**About this exercise**.
With the material below, print exactly the lines between the line holding "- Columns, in" and the line holding "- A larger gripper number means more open", inclusive. Add nothing else.
::: Information provided
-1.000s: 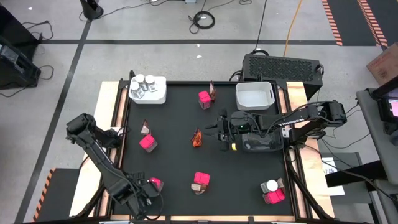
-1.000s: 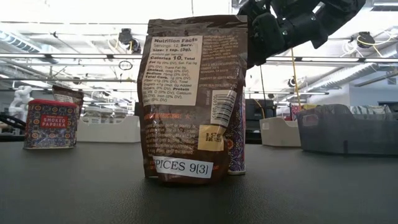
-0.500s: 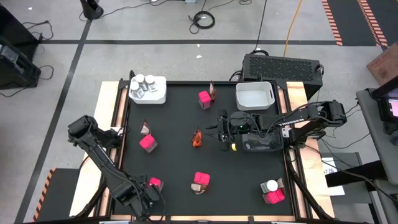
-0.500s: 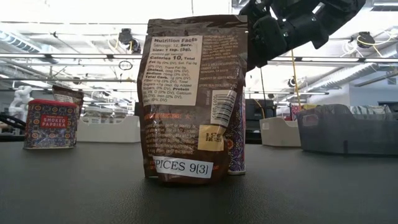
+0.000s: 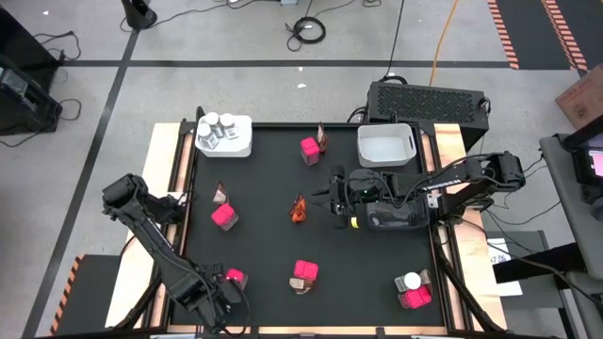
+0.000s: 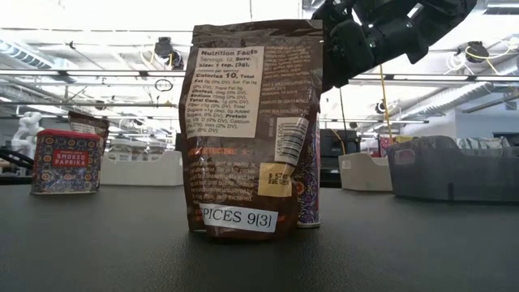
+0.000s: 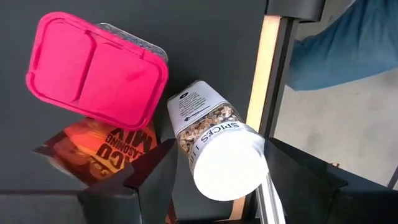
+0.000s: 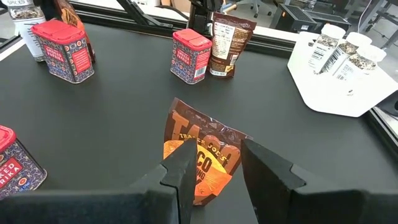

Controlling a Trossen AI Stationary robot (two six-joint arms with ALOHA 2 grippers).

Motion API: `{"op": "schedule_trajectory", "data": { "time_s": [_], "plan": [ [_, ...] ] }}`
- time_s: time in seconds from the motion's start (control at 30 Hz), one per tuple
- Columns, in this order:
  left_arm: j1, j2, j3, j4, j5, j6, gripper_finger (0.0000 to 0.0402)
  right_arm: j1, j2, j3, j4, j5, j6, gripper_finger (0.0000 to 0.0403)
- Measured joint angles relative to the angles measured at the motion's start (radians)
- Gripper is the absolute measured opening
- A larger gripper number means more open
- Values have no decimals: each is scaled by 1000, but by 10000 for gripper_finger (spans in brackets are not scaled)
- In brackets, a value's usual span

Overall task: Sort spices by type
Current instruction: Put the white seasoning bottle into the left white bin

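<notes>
Risk: left gripper (image 7: pixel 211 180), low left of high view, pinches jar (image 7: pixel 214 146) by its cap; could slip. Right gripper (image 8: pixel 214 165), frame centre, fingers spread around sachet (image 8: pixel 202 155); closing off-centre could tip it.

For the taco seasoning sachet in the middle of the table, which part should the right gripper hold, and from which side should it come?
Probably the top edge. The taco seasoning sachet stands nearly upright and thin at mid-table, and the right gripper, open, already faces its printed side. Coming level from the right, one finger passing each side, should pinch it flat.
</notes>
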Motion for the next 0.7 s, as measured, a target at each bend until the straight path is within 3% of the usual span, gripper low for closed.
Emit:
{"op": "schedule_trajectory", "data": {
  "time_s": [0.3, 0.7],
  "plan": [
    [32, -75, 8, -31, -90, -1, 245, 0, 0, 0, 0, 0, 9, 120],
    [66, -79, 9, 43, -241, 53, 245, 0, 0, 0, 8, 0, 9, 120]
  ]
}}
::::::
**Answer box**.
- Columns, in this order:
  left_arm: j1, j2, j3, j4, j5, j6, gripper_finger (0.0000 to 0.0402)
  right_arm: j1, j2, j3, j4, j5, j6, gripper_finger (0.0000 to 0.0403)
- Measured joint angles relative to the angles measured at the motion's start (radians)
- Gripper is the absolute measured opening
- A larger gripper number means more open

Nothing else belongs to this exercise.